Ricordando il suo agire, percepiscono il suo permanere realmente efficace in mezzo a loro che li aiuta a fare di quelle mani bucate e di quel costato ferito anche la loro carta di identità: “Come il Padre ha mandato me, anche io mando voi” sapendo che non sarà indolore, che ci sarà sempre il tentativo di fermare queste mani, di inchiodarle, di impedire che mostrino l’amore e la misericordia del Padre. Lavando loro i piedi non aveva forse detto: “Vi ho dato l’esempio perché come ho fatto io facciate anche voi”? e dopo aver spezzato il pane: “Fate questo in memoria di me”, cioè fate della vostra vita quello che io ho fatto della mia, pane spezzato, vino condiviso?

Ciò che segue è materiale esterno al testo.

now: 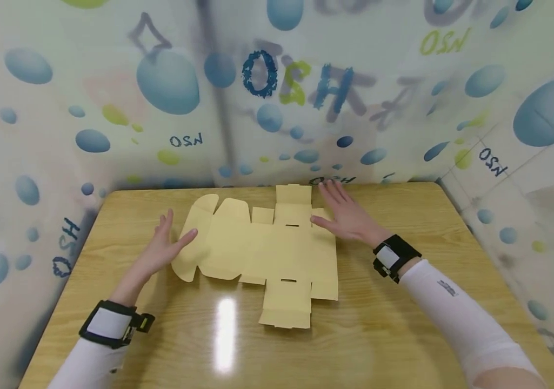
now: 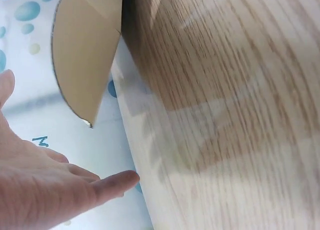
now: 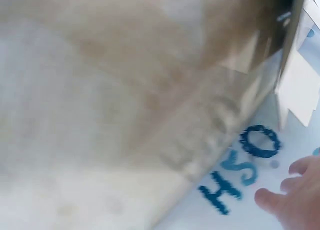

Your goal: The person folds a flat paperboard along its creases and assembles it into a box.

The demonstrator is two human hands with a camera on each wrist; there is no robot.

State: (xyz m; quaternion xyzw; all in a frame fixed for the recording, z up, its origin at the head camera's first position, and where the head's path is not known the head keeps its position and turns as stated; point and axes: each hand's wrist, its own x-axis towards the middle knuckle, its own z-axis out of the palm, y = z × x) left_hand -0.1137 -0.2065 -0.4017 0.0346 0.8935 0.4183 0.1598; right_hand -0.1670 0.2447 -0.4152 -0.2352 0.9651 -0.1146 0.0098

Per donare questa capacità, “Gesù alitò su di loro”. Solo due altre volte questo verbo compare nella Scrittura: in Genesi alla creazione dell’uomo e in Ezechiele nella visione delle ossa aride che riprendono vita. Con questo Gesù dona ai discepoli (non solo agli Apostoli) un potere efficace sul peccato, non solo la forza di perdonare, ma anche quella di “ritenere i peccati” (non di “non perdonare” come abitualmente tradotto), cioè di afferrarli per domarli e vincerli quando non possono essere perdonati.

 

Tommaso non era con loro. Forse era meno spaventato, forse più coraggioso o più irrequieto. Forse desiderava capire cosa stesse succedendo attorno a loro per poter rispondere o proteggere i suoi fratelli, forse … non lo sappiamo. Quello che si sa è che era chiamato “didimo” il “gemello”, di chi non si dice, forse per darci la possibilità di sentirci noi simili a lui e, con questo, vivere la sua stessa esperienza. Ma quale è stata? 

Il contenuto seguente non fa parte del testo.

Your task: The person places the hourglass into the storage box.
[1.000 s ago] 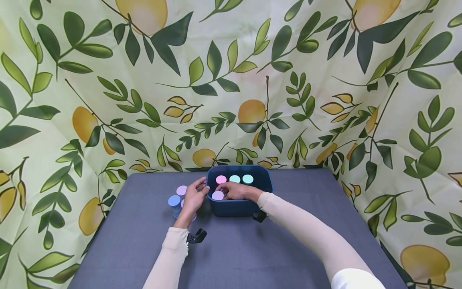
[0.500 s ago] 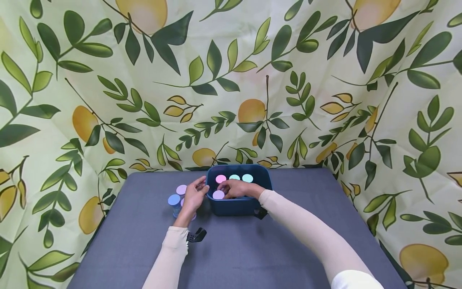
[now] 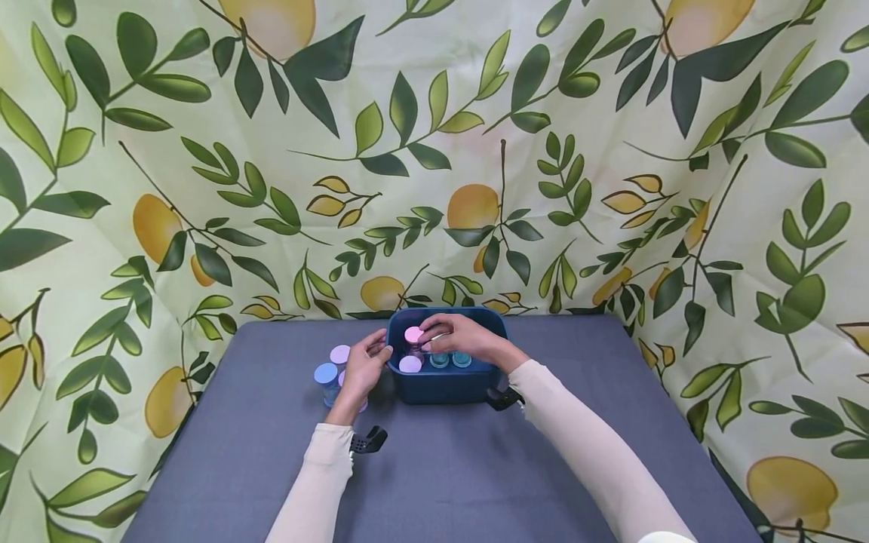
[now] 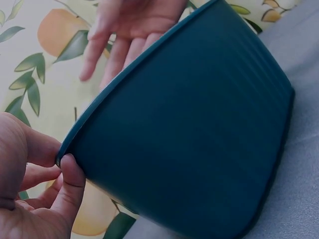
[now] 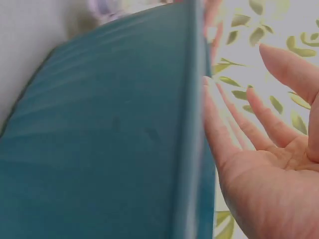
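Four jars (image 3: 410,365) in the bin (image 3: 444,385); left hand (image 3: 363,369) pinches its rim, right hand (image 3: 458,335) hovers open.

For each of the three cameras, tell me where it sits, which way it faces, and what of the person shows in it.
Head: worn on the head, looking forward and down at the grey table; both sleeved arms, left hand and right hand show.
Left wrist: low beside the blue bin, facing its outer wall; left hand's thumb and fingers pinch the rim.
Right wrist: low beside the bin, facing its wall; right hand's open palm shows.
Shared: all see the bin; the left wrist view also catches the right hand.
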`<action>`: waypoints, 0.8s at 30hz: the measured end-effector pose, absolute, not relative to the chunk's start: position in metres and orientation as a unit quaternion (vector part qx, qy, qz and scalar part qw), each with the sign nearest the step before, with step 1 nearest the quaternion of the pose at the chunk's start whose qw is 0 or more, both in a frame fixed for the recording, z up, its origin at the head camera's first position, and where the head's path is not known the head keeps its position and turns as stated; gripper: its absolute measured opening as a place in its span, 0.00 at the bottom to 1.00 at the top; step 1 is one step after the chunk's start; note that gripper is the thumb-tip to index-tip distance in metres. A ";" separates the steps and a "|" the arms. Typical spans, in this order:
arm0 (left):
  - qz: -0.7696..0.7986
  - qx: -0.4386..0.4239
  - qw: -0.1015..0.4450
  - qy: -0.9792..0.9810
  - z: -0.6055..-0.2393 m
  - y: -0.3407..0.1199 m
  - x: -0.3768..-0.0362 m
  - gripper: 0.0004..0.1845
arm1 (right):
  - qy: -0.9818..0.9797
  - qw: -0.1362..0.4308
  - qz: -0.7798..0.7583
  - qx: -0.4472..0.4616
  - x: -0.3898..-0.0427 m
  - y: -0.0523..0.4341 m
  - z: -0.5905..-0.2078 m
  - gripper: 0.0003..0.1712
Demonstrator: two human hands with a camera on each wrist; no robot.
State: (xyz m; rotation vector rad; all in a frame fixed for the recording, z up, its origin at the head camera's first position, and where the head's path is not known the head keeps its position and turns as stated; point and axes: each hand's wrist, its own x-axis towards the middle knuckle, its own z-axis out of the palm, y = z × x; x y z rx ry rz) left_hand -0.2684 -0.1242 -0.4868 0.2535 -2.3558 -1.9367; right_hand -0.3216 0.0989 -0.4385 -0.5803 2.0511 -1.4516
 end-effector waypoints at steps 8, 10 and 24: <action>-0.632 0.084 0.027 -0.770 -0.485 -0.125 -0.267 0.25 | 0.748 0.227 -0.589 -0.207 -0.311 0.120 -0.426 0.30; -0.632 0.085 0.026 -0.770 -0.486 -0.125 -0.268 0.25 | 0.740 0.208 -0.609 -0.196 -0.308 0.126 -0.424 0.29; -0.634 0.084 0.030 -0.768 -0.486 -0.126 -0.268 0.25 | 0.718 0.082 -0.677 -0.139 -0.296 0.174 -0.426 0.26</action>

Nella sua incredulità possiamo certamente riconoscerci, ma è un altro l’aspetto importante: l’esperienza di “vedere il Signore” non la si fa da soli: è possibile solo in Comunità, richiede di passare attraverso la relazione con i fratelli; non aveva forse detto: "Dove due o tre sono riuniti nel mio nome, io sono in mezzo a loro"? (Mt 18,20). È per questo che la Comunità si riunisce ogni settimana, il primo giorno dopo il Sabato. Per poter “vedere il Signore” e, partecipando al pane unico, diventare il suo corpo e far nostra la sua carta di identità da vivere lungo tutta la settimana, negli ambienti che frequentiamo essendo le sue mani.

 

Gesù mostra il suo corpo ferito, la sua umanità – che è la nostra umanità – ferita e invita a partire da questa. Nelle sue parole non c’è alcun accenno di rimprovero verso nessuno, nemmeno a chi tentenna come Tommaso e chiede di verificare. Quel corpo ferito chiede di perdonare, ci parla di un amore vissuto fino alla fine e di uno Spirito che ha accompagnato tale amore fino a rendere le ferite, le ingiurie e la morte subita, occasione di ulteriore dono, di ulteriore amore. 

Ci chiede allora di amare l’umanità ferita dalla malattia, dall’odio, dalla diversità perché questa è la Sua carta di identità che ci propone di condividere. Questo ci chiede, non altro.